Let's be clear: the Trade Center site as a whole is a lost opportunity. It was once envisioned as a new Rockefeller Center, a great urban ensemble where low-rise theaters and cultural centers would rub shoulders with skyscrapers. It's ending up mostly as a cynical collection of office towers, a palisade of rentable space. With all the talk of consecrated ground, the memorial will be one of the few spots not consecrated to money making. For that reason alone, it was essential that it should deliver, and it does, on its promise to be both a powerful and a contemplative space.

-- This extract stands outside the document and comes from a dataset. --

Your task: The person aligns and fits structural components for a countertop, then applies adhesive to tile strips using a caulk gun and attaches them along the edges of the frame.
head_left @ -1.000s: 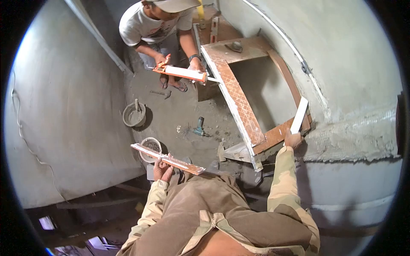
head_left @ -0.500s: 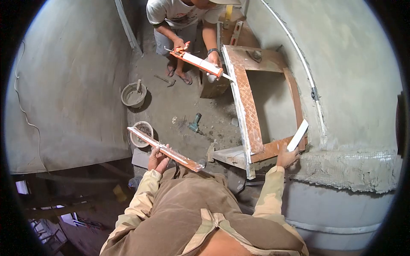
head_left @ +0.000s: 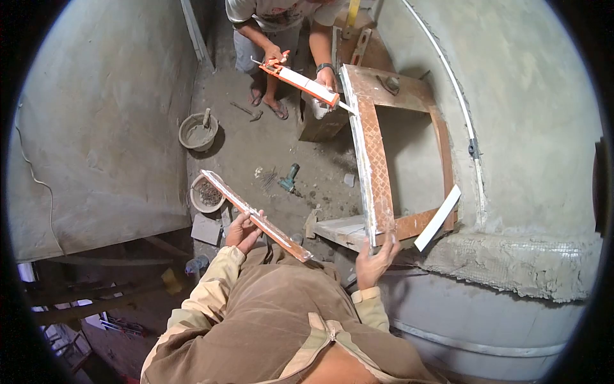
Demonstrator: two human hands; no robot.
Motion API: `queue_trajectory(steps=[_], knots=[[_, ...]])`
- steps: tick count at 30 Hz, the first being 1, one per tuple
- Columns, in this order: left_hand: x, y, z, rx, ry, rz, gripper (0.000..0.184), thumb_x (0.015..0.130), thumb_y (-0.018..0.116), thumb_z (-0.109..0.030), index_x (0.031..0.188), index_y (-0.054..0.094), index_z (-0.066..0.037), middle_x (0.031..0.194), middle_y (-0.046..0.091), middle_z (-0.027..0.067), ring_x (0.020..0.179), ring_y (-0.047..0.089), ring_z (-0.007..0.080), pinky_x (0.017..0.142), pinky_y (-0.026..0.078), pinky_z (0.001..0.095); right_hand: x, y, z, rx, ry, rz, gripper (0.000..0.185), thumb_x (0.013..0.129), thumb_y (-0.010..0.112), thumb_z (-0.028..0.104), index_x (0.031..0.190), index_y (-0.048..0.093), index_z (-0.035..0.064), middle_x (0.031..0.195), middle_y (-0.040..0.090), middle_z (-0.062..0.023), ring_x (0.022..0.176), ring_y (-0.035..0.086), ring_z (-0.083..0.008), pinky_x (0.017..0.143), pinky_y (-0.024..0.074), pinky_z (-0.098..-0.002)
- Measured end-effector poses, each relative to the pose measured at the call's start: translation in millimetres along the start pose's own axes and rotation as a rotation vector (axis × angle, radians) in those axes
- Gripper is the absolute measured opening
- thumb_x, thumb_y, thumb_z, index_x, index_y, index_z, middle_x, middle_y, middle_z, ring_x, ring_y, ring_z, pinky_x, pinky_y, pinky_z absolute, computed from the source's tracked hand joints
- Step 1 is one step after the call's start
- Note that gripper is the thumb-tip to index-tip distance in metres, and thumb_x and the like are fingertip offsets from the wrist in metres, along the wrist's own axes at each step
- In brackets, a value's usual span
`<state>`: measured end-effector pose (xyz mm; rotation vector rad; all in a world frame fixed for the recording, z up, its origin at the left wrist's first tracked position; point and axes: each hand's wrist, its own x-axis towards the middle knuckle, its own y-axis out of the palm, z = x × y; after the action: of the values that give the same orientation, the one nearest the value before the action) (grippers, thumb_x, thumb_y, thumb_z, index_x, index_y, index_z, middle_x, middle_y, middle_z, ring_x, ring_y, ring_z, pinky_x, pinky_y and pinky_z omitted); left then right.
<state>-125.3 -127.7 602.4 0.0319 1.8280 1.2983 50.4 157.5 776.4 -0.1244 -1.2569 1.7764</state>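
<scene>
My left hand (head_left: 242,233) grips a long narrow tile strip (head_left: 281,237), its upper edge smeared with white paste, slanting across in front of my body. At the near corner of the tiled counter (head_left: 375,163), my right hand (head_left: 377,261) has its fingers apart and touches the edge, holding nothing. A flat white strip (head_left: 438,217) lies across the counter's near right corner. Opposite me, a person's hands hold an orange caulking gun (head_left: 300,83), with its nozzle at the counter's paste-covered left edge.
On the floor are a bucket with a trowel (head_left: 199,132), a smaller bucket (head_left: 208,194), a hammer (head_left: 247,111) and a green drill (head_left: 290,178). A cement wall (head_left: 511,115) borders the counter on the right. A rounded grey tank (head_left: 473,313) stands below the rough ledge.
My right hand has let go of the white strip, which now lies on the counter, and moved left to the near corner. The tile strip in my left hand has shifted slightly right.
</scene>
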Motion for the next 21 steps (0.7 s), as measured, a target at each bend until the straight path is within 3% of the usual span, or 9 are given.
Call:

For so long as the rest of Ground Zero remains a construction site there will only be one entry point to the memorial plaza, and visitors will require advance tickets. But eventually, as the surroundings return to normal, it will be possible to enter from any of the four streets that lead to the site, and the ticketing system will end. The memorial plaza will take on its second function as an ordinary neighborhood park, a place where people will jog, sun themselves and walk their dogs, all before the backdrop of two giant, churning memory machines. Can these potent excavations and the greenery that surrounds them ever fulfill their dual mission as sacred ground and secular hangout? That's the question that will hang over this fraught site for a long time to come, to be answered on a daily basis. You might say that the final architects of the 9/11 memorial will be the people who pass through it every day.